When The English Hymnal was drawn up in 1906, “Recessional” was included at number 558.
Notes on the Text
(by Mary Hamer drawing on various sources, in particular
Ralph Durand, “A Handbook to the Poetry of Rudyard Kipling” 1914.)
[Title] Recessional: counter to ‘processional’, it is the hymn sung when clergy and choir are to leave the church after the service.
[Stanza 1] Lord God of Hosts: one of many Biblical expressions in the poem. [D.H.]
Lest we forget: Deuteronomy 6,12: ‘Then beware lest thou forget the Lord which brought thee forth out of the land of Egypt.’ The language of the poem is rife with Biblical echoes, but exact quotation is relatively rare.
[Stanza 2 The tumult and the shouting dies/The captains and the kings depart: Job 39,25: ‘the thunder of the captains and the shouting’. This suggests the noisy scenes of the recently completed Jubilee celebrations.
Daniel Hadas adds: This is the psalm known as the “miserere” (Latin for its first words, “Have mercy”) and is a standard prayer of penance in the church.

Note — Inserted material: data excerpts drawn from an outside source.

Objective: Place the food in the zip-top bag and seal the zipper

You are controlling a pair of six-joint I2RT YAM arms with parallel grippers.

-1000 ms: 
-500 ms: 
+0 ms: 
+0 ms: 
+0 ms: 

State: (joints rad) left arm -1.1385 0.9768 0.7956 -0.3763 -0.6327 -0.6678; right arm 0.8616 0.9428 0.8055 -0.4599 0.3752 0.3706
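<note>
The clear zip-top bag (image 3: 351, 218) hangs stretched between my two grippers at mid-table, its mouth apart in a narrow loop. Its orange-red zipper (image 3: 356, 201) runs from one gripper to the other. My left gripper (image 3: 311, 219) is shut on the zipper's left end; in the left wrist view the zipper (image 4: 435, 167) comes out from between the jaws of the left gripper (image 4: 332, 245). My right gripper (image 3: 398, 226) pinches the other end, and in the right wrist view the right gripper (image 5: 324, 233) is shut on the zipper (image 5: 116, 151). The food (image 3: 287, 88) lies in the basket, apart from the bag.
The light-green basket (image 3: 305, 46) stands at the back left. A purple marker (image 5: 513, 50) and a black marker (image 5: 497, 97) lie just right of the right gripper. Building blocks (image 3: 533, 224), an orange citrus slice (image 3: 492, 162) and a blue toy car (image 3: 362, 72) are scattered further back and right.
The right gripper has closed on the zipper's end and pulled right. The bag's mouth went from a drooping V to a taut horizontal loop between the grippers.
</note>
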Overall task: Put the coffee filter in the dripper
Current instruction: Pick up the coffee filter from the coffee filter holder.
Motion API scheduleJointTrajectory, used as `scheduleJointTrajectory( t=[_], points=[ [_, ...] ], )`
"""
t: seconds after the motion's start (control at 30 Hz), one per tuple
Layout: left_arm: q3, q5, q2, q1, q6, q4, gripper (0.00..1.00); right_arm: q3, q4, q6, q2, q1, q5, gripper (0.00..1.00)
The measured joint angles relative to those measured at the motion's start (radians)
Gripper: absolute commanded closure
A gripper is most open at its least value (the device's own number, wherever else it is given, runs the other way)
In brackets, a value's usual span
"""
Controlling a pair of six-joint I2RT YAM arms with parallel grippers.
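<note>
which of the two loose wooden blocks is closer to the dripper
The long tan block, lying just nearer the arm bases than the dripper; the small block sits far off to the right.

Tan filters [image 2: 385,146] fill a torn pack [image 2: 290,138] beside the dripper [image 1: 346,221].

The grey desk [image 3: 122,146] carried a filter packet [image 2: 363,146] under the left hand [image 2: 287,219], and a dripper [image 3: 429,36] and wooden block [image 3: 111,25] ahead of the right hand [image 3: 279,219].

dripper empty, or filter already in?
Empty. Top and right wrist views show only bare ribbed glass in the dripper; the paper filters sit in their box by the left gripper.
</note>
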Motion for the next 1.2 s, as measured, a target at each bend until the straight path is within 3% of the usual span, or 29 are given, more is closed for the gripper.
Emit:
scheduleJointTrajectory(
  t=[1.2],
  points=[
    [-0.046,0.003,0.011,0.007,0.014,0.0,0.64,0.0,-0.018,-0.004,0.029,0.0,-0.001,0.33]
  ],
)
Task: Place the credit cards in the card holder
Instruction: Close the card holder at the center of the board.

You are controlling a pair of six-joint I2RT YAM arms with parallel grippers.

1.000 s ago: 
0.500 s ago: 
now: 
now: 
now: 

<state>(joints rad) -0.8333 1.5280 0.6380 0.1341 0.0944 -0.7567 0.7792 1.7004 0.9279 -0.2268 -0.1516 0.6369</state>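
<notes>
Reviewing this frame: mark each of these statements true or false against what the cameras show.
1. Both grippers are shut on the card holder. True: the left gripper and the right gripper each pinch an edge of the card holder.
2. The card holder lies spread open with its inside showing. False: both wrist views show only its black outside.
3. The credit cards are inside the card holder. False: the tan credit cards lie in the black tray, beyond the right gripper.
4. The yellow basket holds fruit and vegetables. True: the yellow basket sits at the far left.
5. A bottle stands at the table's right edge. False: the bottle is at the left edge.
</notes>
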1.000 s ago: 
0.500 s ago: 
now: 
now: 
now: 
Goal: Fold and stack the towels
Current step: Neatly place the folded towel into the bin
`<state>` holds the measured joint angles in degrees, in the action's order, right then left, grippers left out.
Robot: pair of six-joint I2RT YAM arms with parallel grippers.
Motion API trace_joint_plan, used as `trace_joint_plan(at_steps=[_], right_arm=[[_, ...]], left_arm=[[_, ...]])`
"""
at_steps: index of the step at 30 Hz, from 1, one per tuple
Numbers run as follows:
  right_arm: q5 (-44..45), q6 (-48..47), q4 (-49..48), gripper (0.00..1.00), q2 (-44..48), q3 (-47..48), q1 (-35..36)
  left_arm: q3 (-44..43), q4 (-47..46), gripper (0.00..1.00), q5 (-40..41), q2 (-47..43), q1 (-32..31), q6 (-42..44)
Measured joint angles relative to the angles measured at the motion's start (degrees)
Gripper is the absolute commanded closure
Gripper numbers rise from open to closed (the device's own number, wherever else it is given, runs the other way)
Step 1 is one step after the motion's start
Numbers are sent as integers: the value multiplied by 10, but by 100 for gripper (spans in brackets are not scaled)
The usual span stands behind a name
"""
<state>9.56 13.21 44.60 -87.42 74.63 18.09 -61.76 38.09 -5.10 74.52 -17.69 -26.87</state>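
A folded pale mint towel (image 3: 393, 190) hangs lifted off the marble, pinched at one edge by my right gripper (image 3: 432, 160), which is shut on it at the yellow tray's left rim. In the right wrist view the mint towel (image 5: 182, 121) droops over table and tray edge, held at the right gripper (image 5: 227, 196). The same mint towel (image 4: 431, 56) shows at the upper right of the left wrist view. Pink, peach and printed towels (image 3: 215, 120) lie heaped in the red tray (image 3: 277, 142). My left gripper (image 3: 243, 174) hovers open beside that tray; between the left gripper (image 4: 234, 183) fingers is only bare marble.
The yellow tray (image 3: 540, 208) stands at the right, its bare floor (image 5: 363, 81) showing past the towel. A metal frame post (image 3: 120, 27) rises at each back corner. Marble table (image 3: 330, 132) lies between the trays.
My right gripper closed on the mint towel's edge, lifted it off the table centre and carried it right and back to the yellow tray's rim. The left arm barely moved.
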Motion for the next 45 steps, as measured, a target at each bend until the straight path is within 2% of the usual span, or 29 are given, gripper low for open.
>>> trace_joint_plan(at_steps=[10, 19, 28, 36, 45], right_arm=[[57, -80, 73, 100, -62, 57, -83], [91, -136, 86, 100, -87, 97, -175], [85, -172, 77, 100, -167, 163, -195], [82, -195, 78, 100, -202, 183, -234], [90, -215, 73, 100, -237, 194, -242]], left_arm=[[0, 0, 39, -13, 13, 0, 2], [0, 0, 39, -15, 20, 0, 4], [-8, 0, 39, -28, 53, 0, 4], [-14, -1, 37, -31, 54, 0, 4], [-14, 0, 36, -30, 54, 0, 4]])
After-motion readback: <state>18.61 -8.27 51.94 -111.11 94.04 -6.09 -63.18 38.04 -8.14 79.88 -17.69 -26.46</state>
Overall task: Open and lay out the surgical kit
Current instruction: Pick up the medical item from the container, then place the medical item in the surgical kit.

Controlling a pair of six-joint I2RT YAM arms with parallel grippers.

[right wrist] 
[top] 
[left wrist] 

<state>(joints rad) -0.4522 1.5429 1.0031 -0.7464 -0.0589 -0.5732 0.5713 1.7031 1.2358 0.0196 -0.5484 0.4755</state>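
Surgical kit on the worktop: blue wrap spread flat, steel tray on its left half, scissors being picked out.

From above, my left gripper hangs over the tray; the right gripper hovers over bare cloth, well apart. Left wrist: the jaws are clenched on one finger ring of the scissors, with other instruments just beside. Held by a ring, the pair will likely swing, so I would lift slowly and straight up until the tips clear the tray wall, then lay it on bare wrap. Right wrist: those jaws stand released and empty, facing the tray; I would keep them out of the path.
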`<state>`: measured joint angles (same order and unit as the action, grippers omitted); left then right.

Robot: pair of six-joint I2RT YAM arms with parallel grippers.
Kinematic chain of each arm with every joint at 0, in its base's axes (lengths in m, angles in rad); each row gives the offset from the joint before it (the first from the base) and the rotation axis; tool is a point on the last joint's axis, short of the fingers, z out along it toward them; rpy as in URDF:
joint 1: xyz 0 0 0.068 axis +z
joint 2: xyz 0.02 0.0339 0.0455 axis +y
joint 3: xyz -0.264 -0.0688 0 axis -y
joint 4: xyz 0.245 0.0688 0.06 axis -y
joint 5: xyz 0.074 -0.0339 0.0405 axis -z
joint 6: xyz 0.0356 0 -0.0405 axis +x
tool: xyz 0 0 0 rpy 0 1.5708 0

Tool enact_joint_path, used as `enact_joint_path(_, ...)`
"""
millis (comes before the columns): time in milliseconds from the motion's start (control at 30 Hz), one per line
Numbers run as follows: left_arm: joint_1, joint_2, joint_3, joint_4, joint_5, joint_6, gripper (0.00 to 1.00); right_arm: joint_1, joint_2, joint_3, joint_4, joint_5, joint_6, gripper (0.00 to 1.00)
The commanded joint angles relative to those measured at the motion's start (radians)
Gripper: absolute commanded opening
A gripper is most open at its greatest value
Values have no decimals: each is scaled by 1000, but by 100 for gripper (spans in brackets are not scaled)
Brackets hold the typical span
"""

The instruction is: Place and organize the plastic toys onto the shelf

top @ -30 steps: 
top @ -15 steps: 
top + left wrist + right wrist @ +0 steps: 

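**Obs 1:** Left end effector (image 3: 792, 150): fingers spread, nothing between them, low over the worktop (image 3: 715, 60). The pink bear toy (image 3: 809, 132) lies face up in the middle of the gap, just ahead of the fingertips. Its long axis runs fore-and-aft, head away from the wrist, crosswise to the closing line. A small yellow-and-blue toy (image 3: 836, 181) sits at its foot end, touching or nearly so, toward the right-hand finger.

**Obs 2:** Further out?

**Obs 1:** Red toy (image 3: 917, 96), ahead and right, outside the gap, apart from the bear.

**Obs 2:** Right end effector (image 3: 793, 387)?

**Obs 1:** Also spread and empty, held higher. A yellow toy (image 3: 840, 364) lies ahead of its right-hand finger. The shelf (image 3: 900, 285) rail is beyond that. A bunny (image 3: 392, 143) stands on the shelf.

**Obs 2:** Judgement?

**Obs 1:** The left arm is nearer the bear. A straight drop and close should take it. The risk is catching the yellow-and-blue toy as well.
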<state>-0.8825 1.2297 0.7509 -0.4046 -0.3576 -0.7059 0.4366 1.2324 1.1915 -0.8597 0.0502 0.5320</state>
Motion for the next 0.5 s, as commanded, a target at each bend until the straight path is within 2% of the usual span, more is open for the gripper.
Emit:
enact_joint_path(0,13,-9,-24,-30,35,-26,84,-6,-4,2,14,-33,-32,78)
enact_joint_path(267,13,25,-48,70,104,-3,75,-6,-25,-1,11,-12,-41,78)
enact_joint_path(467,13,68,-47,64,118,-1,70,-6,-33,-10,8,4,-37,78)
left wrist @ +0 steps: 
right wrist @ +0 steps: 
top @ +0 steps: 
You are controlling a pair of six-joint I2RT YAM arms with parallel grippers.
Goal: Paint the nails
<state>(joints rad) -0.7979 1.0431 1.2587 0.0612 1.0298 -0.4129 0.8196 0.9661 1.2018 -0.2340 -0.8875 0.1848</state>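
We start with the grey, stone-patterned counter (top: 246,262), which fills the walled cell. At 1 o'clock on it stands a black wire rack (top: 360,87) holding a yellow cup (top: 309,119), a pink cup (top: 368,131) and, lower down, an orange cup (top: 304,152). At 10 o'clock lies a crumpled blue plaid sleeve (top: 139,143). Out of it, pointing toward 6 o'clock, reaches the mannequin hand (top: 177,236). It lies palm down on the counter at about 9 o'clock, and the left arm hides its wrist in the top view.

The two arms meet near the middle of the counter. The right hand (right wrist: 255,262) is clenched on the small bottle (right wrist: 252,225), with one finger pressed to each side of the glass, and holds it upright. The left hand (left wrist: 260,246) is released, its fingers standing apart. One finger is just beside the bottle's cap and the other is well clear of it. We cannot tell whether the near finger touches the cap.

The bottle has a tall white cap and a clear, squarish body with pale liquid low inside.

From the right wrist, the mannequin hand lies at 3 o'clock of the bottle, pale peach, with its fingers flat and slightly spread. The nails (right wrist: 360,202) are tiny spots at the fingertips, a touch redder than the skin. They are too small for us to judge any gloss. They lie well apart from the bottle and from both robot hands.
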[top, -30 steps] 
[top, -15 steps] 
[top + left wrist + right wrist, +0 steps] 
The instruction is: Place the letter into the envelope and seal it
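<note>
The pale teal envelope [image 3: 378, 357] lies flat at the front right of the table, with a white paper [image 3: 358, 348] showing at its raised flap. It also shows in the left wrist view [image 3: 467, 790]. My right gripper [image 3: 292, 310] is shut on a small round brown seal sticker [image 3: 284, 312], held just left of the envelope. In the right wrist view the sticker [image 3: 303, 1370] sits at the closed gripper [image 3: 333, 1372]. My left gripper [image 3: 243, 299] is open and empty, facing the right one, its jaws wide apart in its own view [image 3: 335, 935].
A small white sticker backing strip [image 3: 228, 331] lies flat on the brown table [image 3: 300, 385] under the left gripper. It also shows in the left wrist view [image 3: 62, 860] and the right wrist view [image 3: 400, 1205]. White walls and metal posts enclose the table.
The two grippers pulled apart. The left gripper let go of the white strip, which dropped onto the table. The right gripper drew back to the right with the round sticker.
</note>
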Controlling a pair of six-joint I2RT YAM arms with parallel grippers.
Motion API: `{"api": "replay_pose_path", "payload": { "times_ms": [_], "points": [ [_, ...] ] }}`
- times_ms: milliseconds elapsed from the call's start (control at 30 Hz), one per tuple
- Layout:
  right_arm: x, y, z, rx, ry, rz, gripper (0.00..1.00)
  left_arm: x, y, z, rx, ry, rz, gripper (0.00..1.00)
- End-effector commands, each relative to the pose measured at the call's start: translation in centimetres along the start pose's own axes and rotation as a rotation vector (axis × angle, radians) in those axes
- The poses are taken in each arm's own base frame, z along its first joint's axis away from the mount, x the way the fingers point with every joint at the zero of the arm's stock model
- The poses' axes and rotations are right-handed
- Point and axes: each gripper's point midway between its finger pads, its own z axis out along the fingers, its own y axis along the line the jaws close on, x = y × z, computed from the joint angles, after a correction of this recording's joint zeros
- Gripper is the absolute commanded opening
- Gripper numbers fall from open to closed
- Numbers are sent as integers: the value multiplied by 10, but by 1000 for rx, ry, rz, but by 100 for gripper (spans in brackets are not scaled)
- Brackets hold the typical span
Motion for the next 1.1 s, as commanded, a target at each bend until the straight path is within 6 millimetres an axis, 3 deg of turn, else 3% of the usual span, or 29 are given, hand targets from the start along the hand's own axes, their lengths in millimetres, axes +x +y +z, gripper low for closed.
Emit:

Kipling’s poem is itself a prayer for mercy, as its final line shows. [D.H.]
Thine ancient sacrifice, /An humble and a contrite heart: Psalm 51,17: ‘The sacrifices of God are a broken spirit: a broken and contrite heart, O God, thou wilt not despise.’
[Stanza 3] Our pomp of yesterday: Psalm 90,4: ‘for a thousand years in thy sight are but as yesterday’.
Nineveh: city on the east bank of the Tigris near modern Mosul the capital of the Assyrian empire: this fell in 612 BCE and Nineveh, whose vast ruins are still extant, was razed to the ground. Nahum 3,7: ‘Nineveh is laid waste; who will bemoan her?’.
Tyre: Phoenician capital, with colonies around the Mediterranean, notably Carthage. Rich from trade and famous for its purple dye, a strategically placed coastal site, it was taken and destroyed by Alexander in 332 BCE.
The biblical prophecies of the fall of Tyre in Ezekiel are doubtless on Kipling’s mind here. [D.H.]
[Stanza 4] Such boastings as the Gentiles use, / Or lesser breeds without the Law: For the conjunction of ‘Gentiles’ and ‘law’, see Kipling’s source in Romans 2, 14:
‘For when the Gentiles, which have not the law, do by the nature the things contained in the law, these, having not the law, are a law unto themselves’.
This is a statement about the inherent knowledge of good.
Daniel Weiss adds: ‘The concept of ’the Gentiles’ derives ultimately from Rabbinic literature. It became used primarily to refer to those who worshipped other gods.’ [D.W.]
[Stanza 5] puts her trust: See Psalm 20.7, “Some trust in chariots, and some in horses: but we will remember the name of the Lord our God”. [D.H.]
dust that builds on dust: See Genesis 3.19, “In the sweat of thy face shalt thou eat bread, till thou return unto the ground; for out of it wast thou taken: for dust thou art, and unto dust shalt thou return.” [D.H.]
heathen heart: the heart of any British person who forgets what they have been taught about human values and thinks that using firepower to secure dominion is the point of having power. A direct attack on jingoism.